Validation of a bioinformatics pipeline for the prediction of Transcription Start Site based on RNA-sequencing experiments
La biologia sintetica si pone l’obbiettivo di progettare nuovi sistemi biologici o
modificare strutture e funzionalità di organismi già esistenti, sviluppando metodi e
procedure basate sul design razionale degli elementi genomici al fine di controllare
l’espressione genica in questi organismi. Ad oggi, i campi di utilizzo sono limitati ai
principali microrganismi modello come Escherichia coli, che sono specie ben
caratterizzate in quanto sono noti gli elementi genomici e i metodi di costruzione di ceppi
ricombinanti. Tuttavia, risulta difficile utilizzare questi microrganismi modello in contesti
diversi dal laboratorio.
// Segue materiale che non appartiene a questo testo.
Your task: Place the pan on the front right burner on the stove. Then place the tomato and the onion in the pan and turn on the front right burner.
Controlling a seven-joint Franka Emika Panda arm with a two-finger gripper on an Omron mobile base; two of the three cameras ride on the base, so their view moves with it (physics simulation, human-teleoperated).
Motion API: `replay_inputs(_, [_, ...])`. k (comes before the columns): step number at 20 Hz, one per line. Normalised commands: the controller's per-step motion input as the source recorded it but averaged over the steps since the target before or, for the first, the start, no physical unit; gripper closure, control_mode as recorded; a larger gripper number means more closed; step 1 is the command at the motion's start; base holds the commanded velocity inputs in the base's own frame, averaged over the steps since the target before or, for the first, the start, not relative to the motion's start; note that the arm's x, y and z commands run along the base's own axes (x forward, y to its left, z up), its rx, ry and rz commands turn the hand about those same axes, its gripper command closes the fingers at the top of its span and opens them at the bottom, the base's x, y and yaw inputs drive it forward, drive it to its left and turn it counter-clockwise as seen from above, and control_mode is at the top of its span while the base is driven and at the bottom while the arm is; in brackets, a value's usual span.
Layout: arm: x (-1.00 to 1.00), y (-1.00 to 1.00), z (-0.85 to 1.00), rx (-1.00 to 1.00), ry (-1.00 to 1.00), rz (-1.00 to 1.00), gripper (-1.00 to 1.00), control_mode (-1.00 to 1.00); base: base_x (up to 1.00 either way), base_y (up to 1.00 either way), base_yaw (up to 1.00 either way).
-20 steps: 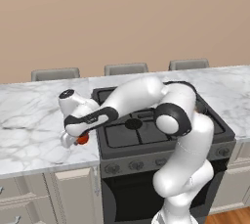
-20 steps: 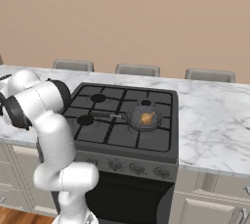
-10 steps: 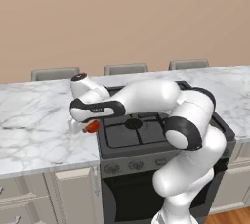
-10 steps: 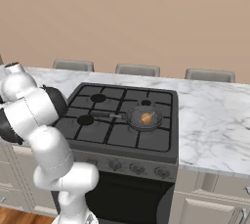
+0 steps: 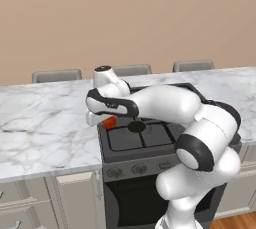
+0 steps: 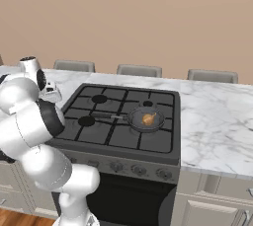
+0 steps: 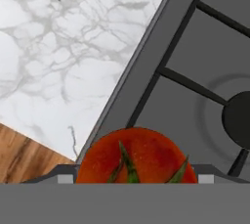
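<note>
Arm rises from the base, bends at a dark elbow joint, then stretches level and leftward toward the left end of the stove (image 5: 150, 138). Forearm thick and white; wrist turned so the hand hangs downward. Claw (image 5: 106, 121) points down at the seam between stove and tabletop (image 5: 45, 128). Jaws stand wide, clamped on the tomato (image 7: 135, 156), which sits between the two fingers; in the left base view the red fruit shows just under the hand. From the right base view, upper arm and shoulder bulk at far left.
</note>
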Motion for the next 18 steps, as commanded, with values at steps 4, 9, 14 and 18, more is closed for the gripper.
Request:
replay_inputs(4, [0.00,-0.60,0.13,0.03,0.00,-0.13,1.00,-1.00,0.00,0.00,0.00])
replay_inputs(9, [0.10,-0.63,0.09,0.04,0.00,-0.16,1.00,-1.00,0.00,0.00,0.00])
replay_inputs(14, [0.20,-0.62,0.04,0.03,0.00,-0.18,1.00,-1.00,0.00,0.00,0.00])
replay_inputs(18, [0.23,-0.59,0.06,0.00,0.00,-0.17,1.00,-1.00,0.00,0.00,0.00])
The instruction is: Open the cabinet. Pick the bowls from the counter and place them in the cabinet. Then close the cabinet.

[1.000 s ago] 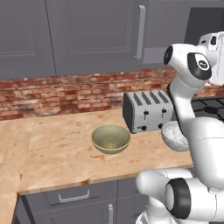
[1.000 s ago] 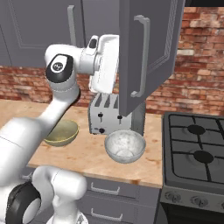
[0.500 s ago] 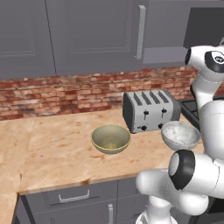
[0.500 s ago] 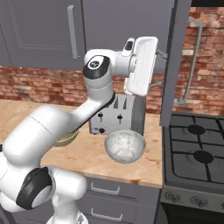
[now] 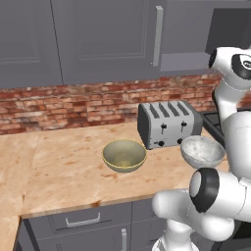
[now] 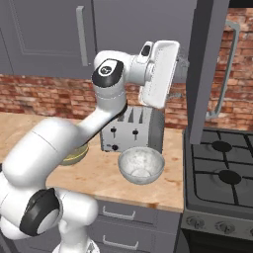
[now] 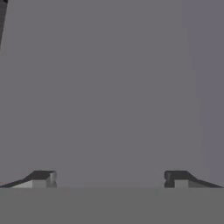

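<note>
While the cabinet [image 6: 207, 74] door has swung wider, the jaws stay wide, apparently holding nothing.

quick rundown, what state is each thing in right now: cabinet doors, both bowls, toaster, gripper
right cabinet door: swung open, edge toward the camera
left cabinet door: shut
olive-tan bowl: upright on the counter, empty
white marbled bowl: upright on the counter in front of the toaster, empty
toaster: upright, slots empty
gripper: fingers wide apart, holding nothing
</note>
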Tool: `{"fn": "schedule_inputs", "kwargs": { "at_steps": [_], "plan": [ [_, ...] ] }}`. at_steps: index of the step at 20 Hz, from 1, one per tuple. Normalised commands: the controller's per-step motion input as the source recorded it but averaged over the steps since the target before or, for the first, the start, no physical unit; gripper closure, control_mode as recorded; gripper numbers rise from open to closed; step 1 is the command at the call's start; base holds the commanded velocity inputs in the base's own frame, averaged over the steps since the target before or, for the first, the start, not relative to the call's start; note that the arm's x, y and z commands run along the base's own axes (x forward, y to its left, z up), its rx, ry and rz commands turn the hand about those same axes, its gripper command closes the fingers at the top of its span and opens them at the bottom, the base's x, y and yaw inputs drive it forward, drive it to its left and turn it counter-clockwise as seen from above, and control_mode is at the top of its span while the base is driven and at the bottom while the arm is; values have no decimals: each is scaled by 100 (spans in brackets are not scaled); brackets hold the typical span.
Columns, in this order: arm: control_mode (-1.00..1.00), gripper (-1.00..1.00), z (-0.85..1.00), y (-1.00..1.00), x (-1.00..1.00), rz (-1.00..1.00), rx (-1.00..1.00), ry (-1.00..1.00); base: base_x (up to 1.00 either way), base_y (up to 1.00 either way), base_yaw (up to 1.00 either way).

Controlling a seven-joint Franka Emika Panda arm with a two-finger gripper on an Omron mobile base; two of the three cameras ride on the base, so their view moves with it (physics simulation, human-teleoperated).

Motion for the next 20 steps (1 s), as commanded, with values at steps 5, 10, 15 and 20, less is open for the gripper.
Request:
{"fn": "schedule_inputs", "kwargs": {
  "at_steps": [5,10,15,20],
  "plan": [
    [-100,-100,36,61,-7,7,23,-22,0,0,0],
    [-100,-100,11,93,0,13,24,-19,0,0,0],
    [-100,-100,0,95,-1,17,19,-21,0,0,0],
    [-100,-100,0,72,-12,14,20,-27,0,0,0]
  ]
}}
Quindi, l'interesse della comunità scientifica si sta spostando verso
l'ingegnerizzazione di specie non modello.
La progettazione razionale di circuiti genetici e pathway metabolici in diversi
microrganismi richiede sempre la conoscenza di sequenze di regolazione dell’espressione
genica come i promotori. I promotori ricoprono un ruolo essenziale nell’espressione
genica: sono sequenze di DNA situate nella regione 5' adiacente al sito di inizio della
trascrizione, riconosciute dal complesso enzimatico dell’RNA polimerasi e responsabili
di promuovere la trascrizione in RNA dei geni a valle.
Lo scopo di questa tesi è ottimizzare e validare una pipeline bioinformatica in grado di
identificare promotori con le caratteristiche desiderate e la relativa posizione del TSS, a
partire dall’analisi dei dati ottenuti con esperimenti di RNA Sequencing (RNA-seq),
depositati su database pubblici.
La pipeline è in grado di individuare, in microrganismi (modello e non modello), geni
con un rate di trascrizione stabile al variare delle condizioni ambientali e di crescita,
chiamati “geni non differenzialmente espressi” (geni NDE) e identificare la relativa
posizione genomica del TSS, permettendo quindi di risalire alla sequenza promotrice.
Questo lavoro di tesi si è focalizzato sulla valutazione sistematica della parte di pipeline
relativo all’identificazione dei TSS. Nella prima parte di questo lavoro, è stato testato
l’algoritmo utilizzando esperimenti pubblici di RNA-seq, condotti sul microrganismo
modello Escherichia coli K12 MG1655, recuperati dal database GEO di NCBI. Per la
validazione sono stati effettuati confronti con la letteratura, utilizzando una lista di 1700
promotori validati per E. coli, recuperata dal database EcoCyc.
Nella seconda parte, sono stati effettuati dei confronti con i principali software di
identificazione del TSS, basati su esperimenti di Differential RNA Sequencing (dRNA-
seq): TSSpredator e TSSAR, con l’obiettivo di comparare le performance con i principali
strumenti disponibili in letteratura. Il dRNA-seq è una protocollo di RNA-seq creato
appositamente per l’individuazione dei TSS che si basa sull’utilizzo dell’esonucleasi
TEX, che crea un arricchimento dei trascritti al 5’. Per raggiungere lo scopo, sono stati
analizzati due esperimenti di dRNA-seq condotti su Campylobacter jejuni ed Escherichia
coli.
Nella terza parte, è stato valutato il contributo dato dalla procedura di arricchimento TEX
nel processo di identificazione del TSS da parte dell’algoritmo, utilizzando un
esperimento di dRNA-seq condotto su E. coli.